Mr. Steinberg was elected Senior Vice President of the Company in August
1994. He served as Vice President of the Company from February 1992 to August
1994 and as Vice President of Electric Operations from August 1990 to February
1992.

VERL R. TOPHAM, BORN AUGUST 25, 1934, SENIOR VICE PRESIDENT AND GENERAL
COUNSEL OF THE COMPANY AND OF HOLDINGS

Mr. Topham was elected Senior Vice President and General Counsel of Holdings
in January 1998, Senior Vice President and General Counsel and a director of the
Company in May 1994. He served as President of Utah Power from February 1990 to
May 1994.

JAMES H. HUESGEN, BORN DECEMBER 26, 1949, VICE PRESIDENT AND CONTROLLER OF
THE COMPANY AND CONTROLLER OF HOLDINGS

Mr. Huesgen was elected Controller of Holdings in January 1998 and Vice
President and Controller of the Company in November 1997. He served as Executive
Vice President and Chief Financial Officer of Pacific Telecom, Inc. from
February 1989 to November 1997.

SALLY A. NOFZIGER, BORN JULY 5, 1936, VICE PRESIDENT AND CORPORATE SECRETARY
OF THE COMPANY, SECRETARY OF HOLDINGS AND PACIFICORP FINANCIAL SERVICES,
INC.

Mrs. Nofziger was elected Vice President of the Company in 1989 and has been
Corporate Secretary since 1983.

WILLIAM E. PERESSINI, BORN MAY 23, 1956, VICE PRESIDENT AND TREASURER OF THE
COMPANY AND TREASURER OF HOLDINGS

Mr. Peressini was elected Vice President and Treasurer of the Company in May
1996. He had served as Treasurer since January 1994. He has been Treasurer of
Holdings since February 1994 and of Pacific Telecom, Inc. from August 1996 to
December 1997. He served as Executive Vice President of PacifiCorp Financial
Services, Inc. from January 1992 to January 1994 and as Senior Vice President
and Chief Financial Officer of that company from 1989 to January 1992.

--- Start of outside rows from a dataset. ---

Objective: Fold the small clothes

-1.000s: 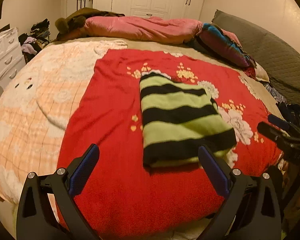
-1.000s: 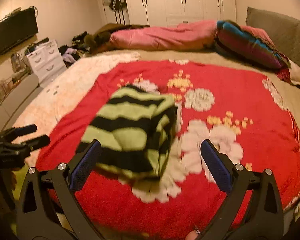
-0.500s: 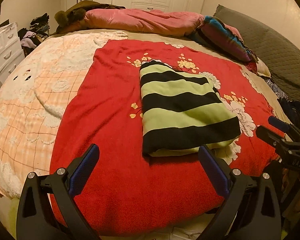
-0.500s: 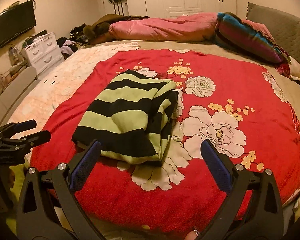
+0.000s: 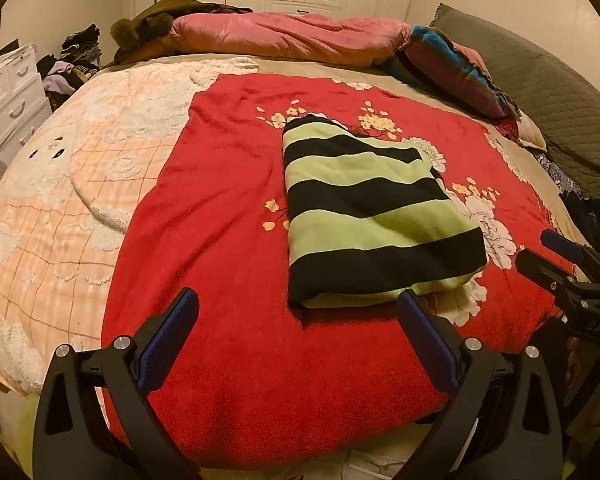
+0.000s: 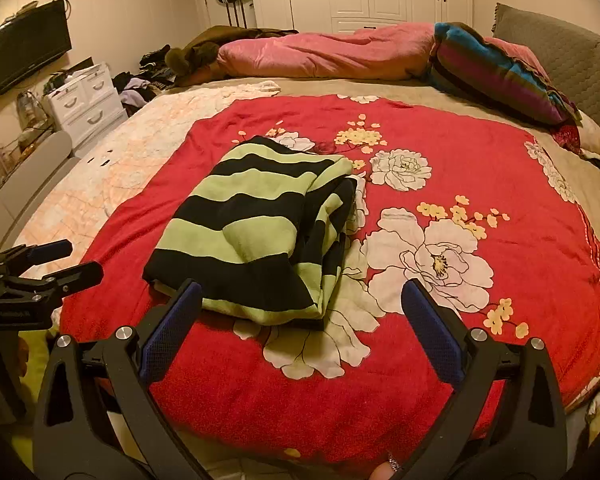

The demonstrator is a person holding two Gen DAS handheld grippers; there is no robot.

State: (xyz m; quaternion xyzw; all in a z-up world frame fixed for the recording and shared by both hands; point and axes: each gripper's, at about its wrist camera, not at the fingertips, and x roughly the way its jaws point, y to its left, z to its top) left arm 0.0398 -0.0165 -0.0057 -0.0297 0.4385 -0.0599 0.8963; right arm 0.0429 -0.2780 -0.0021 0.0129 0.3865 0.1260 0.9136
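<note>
1. The green-and-black striped garment (image 5: 374, 216) lies folded in a thick rectangle on the red floral blanket (image 5: 220, 208), towards the near edge of the bed and about midway along it.
2. In the right wrist view the garment's (image 6: 256, 232) right side shows stacked, loosely aligned layers; one corner overlaps a white printed flower.
3. The left gripper (image 5: 298, 330) hangs over the bed's near edge, its jaws spread wide and holding nothing; its right finger stands just in front of the garment's near edge.
4. The right gripper (image 6: 300, 318) likewise has its jaws wide apart and empty, with its left finger in front of the garment's near left corner.
5. A peach quilted cover (image 5: 60, 184) spreads over the bed's left side, beside the blanket.
6. Along the far edge lie a pink duvet (image 5: 292, 38) and a striped pillow (image 5: 456, 72); a grey headboard (image 5: 560, 104) lines the right edge.
7. White drawers (image 6: 86, 100) stand past the bed's left edge, with clothes heaped beside them; what the drawers hold cannot be seen.
</note>
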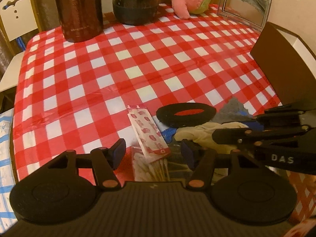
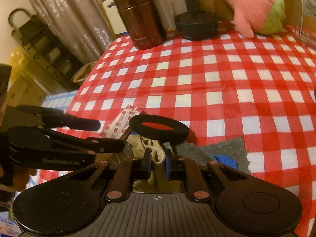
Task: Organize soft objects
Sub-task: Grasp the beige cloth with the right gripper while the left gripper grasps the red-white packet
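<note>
right gripper [image 2: 157,163] pinching cream cloth [image 2: 156,150], hanging lengthwise

A crumpled cream cloth [image 2: 156,154] is lying at the near edge of the checkered surface [image 2: 227,75], with one fold sitting pinched between the right claw [image 2: 157,163] fingers. A black foam ring [image 2: 159,127] is resting flat just beyond it, partly overlapping the cloth, and a ragged grey felt piece [image 2: 223,150] with a blue scrap [image 2: 225,161] on it is lying just to the right. A pink and green plush toy [image 2: 256,9] is sitting upright at the far edge, well apart.
</note>
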Action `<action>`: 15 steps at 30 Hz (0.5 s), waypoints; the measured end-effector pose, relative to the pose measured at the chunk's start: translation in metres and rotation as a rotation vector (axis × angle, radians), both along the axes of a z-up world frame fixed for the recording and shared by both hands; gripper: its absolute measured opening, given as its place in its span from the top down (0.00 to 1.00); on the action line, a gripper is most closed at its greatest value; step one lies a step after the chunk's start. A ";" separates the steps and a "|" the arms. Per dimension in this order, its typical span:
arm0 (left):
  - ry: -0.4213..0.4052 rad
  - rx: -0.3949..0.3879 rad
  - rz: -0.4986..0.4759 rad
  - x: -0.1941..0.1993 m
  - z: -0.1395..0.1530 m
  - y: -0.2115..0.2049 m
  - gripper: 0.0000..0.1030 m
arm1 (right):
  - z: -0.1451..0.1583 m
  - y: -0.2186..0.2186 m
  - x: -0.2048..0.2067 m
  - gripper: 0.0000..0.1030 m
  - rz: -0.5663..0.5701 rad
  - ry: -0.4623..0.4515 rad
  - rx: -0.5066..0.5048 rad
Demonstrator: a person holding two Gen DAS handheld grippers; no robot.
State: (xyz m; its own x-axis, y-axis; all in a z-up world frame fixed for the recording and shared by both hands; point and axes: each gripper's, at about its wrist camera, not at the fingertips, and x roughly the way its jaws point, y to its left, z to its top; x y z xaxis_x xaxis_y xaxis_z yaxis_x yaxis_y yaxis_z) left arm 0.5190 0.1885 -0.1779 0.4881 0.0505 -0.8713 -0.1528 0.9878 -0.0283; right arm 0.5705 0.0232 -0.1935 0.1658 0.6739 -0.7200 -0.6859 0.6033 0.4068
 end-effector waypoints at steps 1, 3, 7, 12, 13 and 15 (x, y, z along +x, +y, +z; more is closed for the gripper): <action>0.006 0.005 -0.001 0.002 -0.003 0.000 0.43 | 0.000 -0.001 0.001 0.87 -0.004 0.009 0.003; 0.017 0.008 -0.003 0.005 -0.008 0.001 0.47 | 0.000 -0.003 0.002 0.87 -0.010 0.016 0.008; 0.019 -0.012 0.000 0.007 -0.013 0.006 0.52 | -0.002 -0.004 0.007 0.87 -0.027 0.035 0.013; 0.013 -0.031 0.009 0.006 -0.014 0.012 0.69 | -0.004 -0.007 0.008 0.87 -0.042 0.045 0.014; 0.012 -0.030 0.013 0.005 -0.013 0.014 0.72 | -0.004 -0.007 0.009 0.87 -0.044 0.047 0.014; 0.011 -0.046 0.021 0.004 -0.012 0.018 0.73 | -0.004 -0.006 0.007 0.87 -0.046 0.046 0.015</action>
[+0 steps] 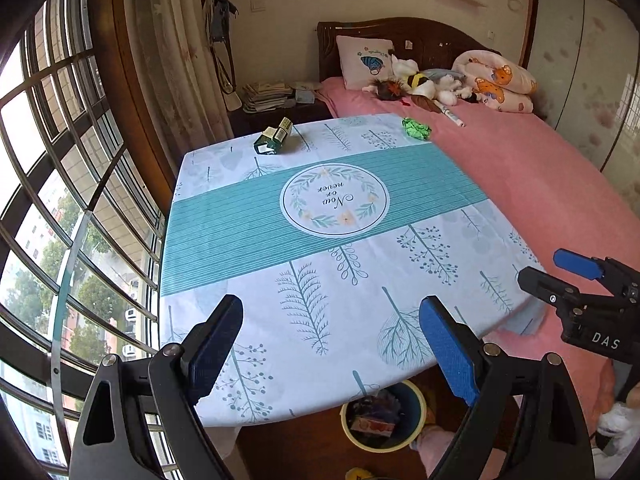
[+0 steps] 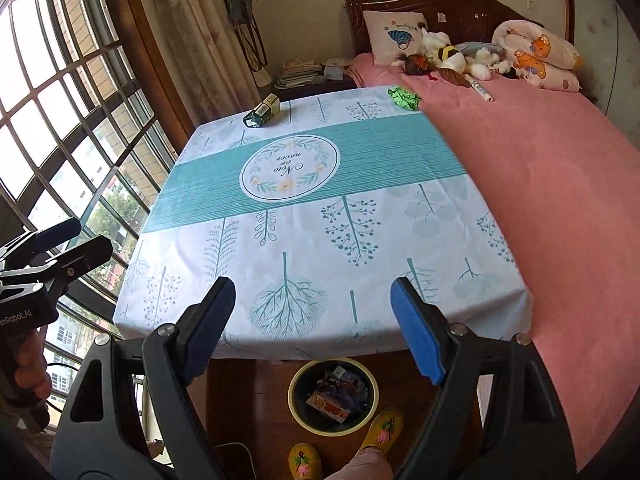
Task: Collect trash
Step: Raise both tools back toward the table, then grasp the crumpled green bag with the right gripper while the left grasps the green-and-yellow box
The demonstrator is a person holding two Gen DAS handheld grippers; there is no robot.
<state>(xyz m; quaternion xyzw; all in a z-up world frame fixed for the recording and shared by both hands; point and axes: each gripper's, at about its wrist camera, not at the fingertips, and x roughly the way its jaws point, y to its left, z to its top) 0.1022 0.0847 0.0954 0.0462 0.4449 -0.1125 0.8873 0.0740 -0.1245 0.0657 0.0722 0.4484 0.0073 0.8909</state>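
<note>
Both my grippers, left (image 1: 330, 344) and right (image 2: 314, 328), gape empty over near table edge; carton (image 1: 273, 138) and green wad (image 1: 417, 128) lie far side, bin (image 2: 333, 400) below—reach long, pinch squarely.

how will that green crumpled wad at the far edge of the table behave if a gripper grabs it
The green wad looks like crumpled paper, so probably very light and likely to squash when pinched. It sits right at the table edge beside the bed, so a nudge may push it off.
</note>
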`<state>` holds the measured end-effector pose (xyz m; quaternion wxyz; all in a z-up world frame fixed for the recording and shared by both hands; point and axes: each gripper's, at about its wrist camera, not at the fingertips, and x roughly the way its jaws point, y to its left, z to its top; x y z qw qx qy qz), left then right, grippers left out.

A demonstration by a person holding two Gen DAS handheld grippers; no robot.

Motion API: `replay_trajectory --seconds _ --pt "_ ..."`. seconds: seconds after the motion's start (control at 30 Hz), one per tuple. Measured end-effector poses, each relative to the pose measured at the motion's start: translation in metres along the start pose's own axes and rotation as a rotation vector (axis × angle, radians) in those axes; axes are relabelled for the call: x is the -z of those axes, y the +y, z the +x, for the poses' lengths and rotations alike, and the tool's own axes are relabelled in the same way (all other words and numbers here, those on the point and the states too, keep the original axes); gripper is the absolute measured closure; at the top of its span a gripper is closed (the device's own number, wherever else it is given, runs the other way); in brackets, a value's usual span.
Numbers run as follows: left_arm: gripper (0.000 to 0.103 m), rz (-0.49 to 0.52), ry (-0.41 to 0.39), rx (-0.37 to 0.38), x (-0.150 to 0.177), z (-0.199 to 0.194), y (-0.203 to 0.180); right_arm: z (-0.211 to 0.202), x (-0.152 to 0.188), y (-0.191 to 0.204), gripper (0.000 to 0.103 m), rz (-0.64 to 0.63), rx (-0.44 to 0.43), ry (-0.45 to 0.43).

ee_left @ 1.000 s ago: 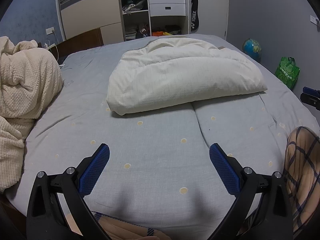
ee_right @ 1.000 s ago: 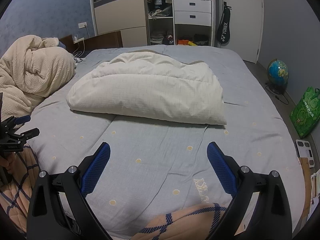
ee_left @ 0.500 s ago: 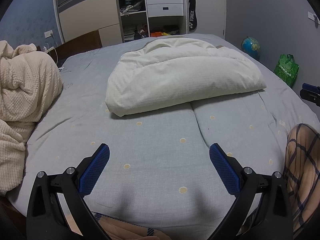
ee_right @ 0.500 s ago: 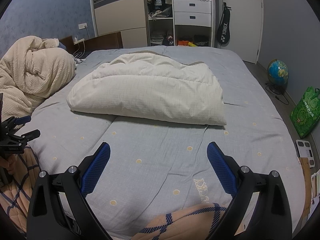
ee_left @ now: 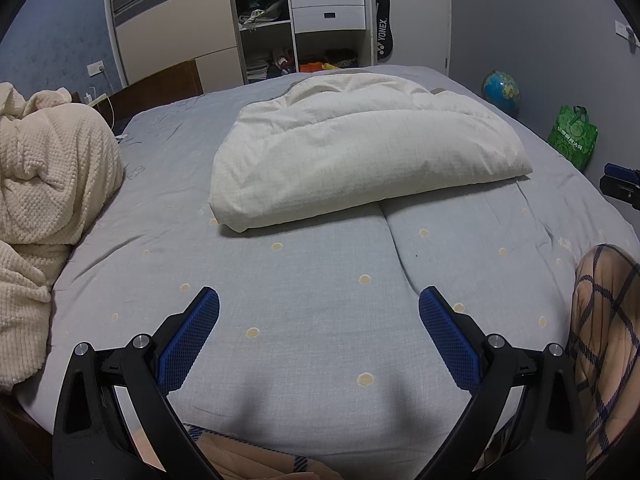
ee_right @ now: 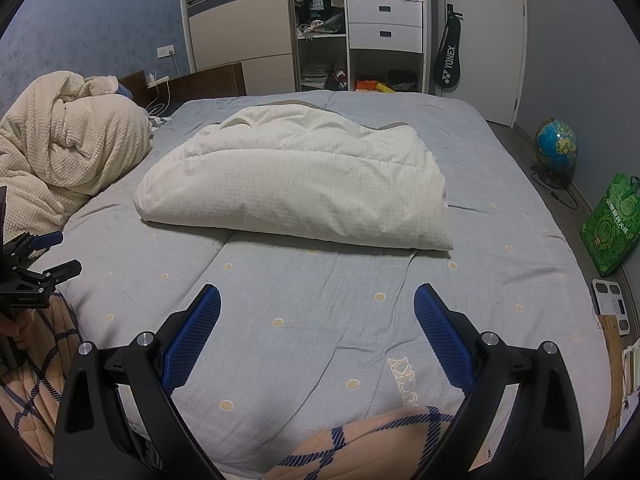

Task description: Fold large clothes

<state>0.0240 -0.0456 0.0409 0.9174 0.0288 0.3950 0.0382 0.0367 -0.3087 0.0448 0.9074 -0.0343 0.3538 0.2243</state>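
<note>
A folded cream quilt (ee_left: 360,152) lies across the middle of the grey dotted bed (ee_left: 300,280); it also shows in the right wrist view (ee_right: 296,184). My left gripper (ee_left: 319,312) is open and empty, low over the bed's near edge, well short of the quilt. My right gripper (ee_right: 317,308) is open and empty too, at the near edge further right. A peach plaid fabric (ee_right: 360,444) sits below the right gripper and at the right edge of the left wrist view (ee_left: 604,340); whether it is a garment or the person's clothing I cannot tell.
A bunched cream waffle blanket (ee_left: 44,200) is heaped on the bed's left side (ee_right: 60,164). A wardrobe and white drawers (ee_right: 384,24) stand behind the bed. A globe (ee_right: 556,144), a green bag (ee_right: 612,228) and a scale (ee_right: 610,304) are on the floor at right.
Both grippers have stayed open. The left wrist view has shifted slightly, with the quilt a touch further off. The right wrist view is almost the same.
</note>
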Motion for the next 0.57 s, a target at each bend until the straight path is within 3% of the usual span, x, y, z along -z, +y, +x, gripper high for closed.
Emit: replay_trajectory --seconds 0.57 --pt "0.007 0.019 -0.001 0.021 0.0003 0.0002 -0.0003 0.0005 0.0000 -0.0005 0.010 0.000 0.000 0.001"
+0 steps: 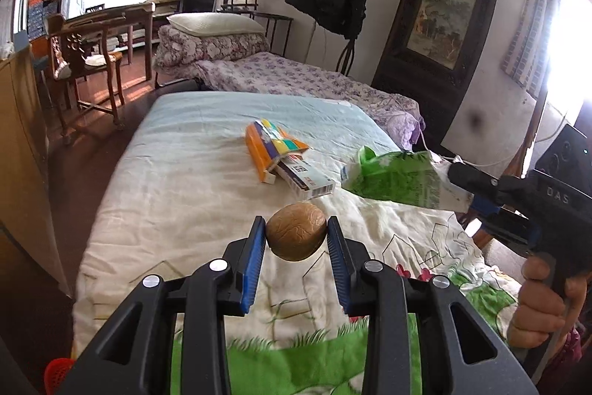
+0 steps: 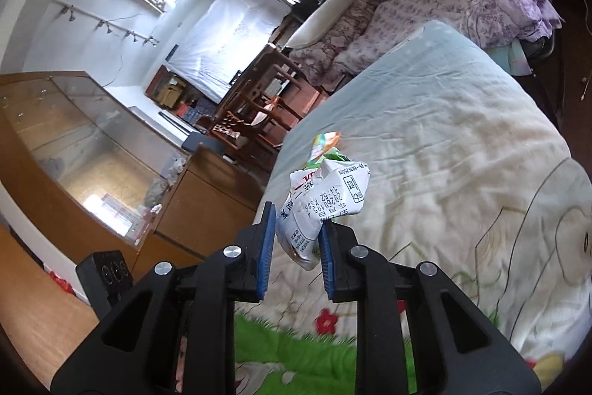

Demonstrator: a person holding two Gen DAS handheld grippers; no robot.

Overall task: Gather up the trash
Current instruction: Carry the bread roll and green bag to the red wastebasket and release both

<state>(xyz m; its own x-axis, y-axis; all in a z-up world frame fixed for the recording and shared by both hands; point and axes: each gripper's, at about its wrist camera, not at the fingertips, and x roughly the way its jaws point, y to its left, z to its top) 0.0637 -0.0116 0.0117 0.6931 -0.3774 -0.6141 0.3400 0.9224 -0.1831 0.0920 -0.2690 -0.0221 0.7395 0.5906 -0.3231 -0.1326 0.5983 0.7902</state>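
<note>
bed: quilt-covered bed [image 1: 192, 173] fills both views, cartoon print with green grass at the near end, pale blue at the far end
second bed: purple floral bed [image 1: 296, 80] beyond it, pillow [image 1: 214, 23] on folded bedding at its far left
cabinet: wood and glass cabinet [image 2: 74, 143] left of the bed, seen well only in the right wrist view; contents too blurred to tell
boxes: orange box [image 1: 259, 154] lying mid-bed, open at its near end, with a white barcode box [image 1: 307, 178] just beside that end; whether it sticks out of the orange box cannot be told; left wrist view only
carton: crushed green and white carton [image 1: 392, 178] held off the quilt at right; right wrist view shows its white printed bottom
brown thing: round wrinkled brown thing [image 1: 296, 232], near centre, off the quilt; left wrist view only
left tool: left tool [image 1: 296, 236] pinching the brown thing between the blue pads
right tool: right tool [image 2: 298, 239] pinching the carton's bottom, pads pressing on it; a person's hand [image 1: 544, 302] grips its handle, left wrist view only
basket: red mesh basket [image 1: 57, 372], edge only, near left corner, contents hidden
</note>
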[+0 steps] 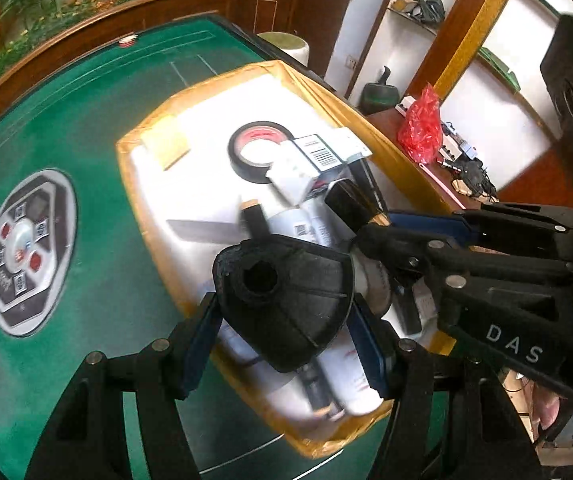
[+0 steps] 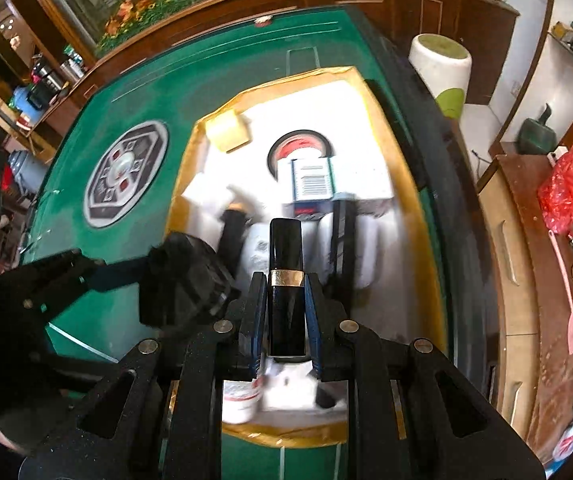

DONALD A. BLOODWORTH, BORN MAY 9, 1956, VICE PRESIDENT OF THE COMPANY

Mr. Bloodworth was elected Vice President of the Company in November 1997.
He was employed by AirTouch Cellular from April 1997 to November 1997. He served
as Controller of the Company from August 1996 until April 1997. He formerly
served as Vice President of Revenue Requirements and Controller for Pacific
Telecom, Inc. from May 1993 until August 1996. He was Vice President and
Treasurer for PacifiCorp Holdings, Inc. and PacifiCorp Financial Services during
1992 and 1993.

THOMAS J. IMESON, BORN MARCH 20, 1950, VICE PRESIDENT OF THE COMPANY

Mr. Imeson was elected Vice President of the Company in February 1992. He
had served as Vice President of Electric Operations from 1990 to February 1992.

27

MICHAEL J. PITTMAN, BORN MARCH 25, 1953, VICE PRESIDENT OF THE COMPANY

Mr. Pittman was elected Vice President of the Company in May 1993. He served
as Assistant Vice President from 1990 to 1993.

PART II

ITEM 5. MARKET FOR REGISTRANT'S COMMON EQUITY AND RELATED STOCKHOLDER MATTERS

(a). The information required by this item is included under "Quarterly
Financial Data" on page 65 of the Company's Annual Report to Shareholders and is
incorporated herein by this reference.

(b). Not applicable.

ITEM 6. SELECTED FINANCIAL DATA

The information required by this item is included under Note 16 "Selected
Financial and Segment Information" on page 60 of the Company's Annual Report to
Shareholders and is incorporated herein by this reference.

ITEM 7. MANAGEMENT'S DISCUSSION AND ANALYSIS OF FINANCIAL CONDITION AND RESULTS
OF OPERATIONS

The information required by this item is included under "Management's
Discussion and Analysis" on pages 25 through 40 of the Company's Annual Report
to Shareholders and is incorporated herein by this reference.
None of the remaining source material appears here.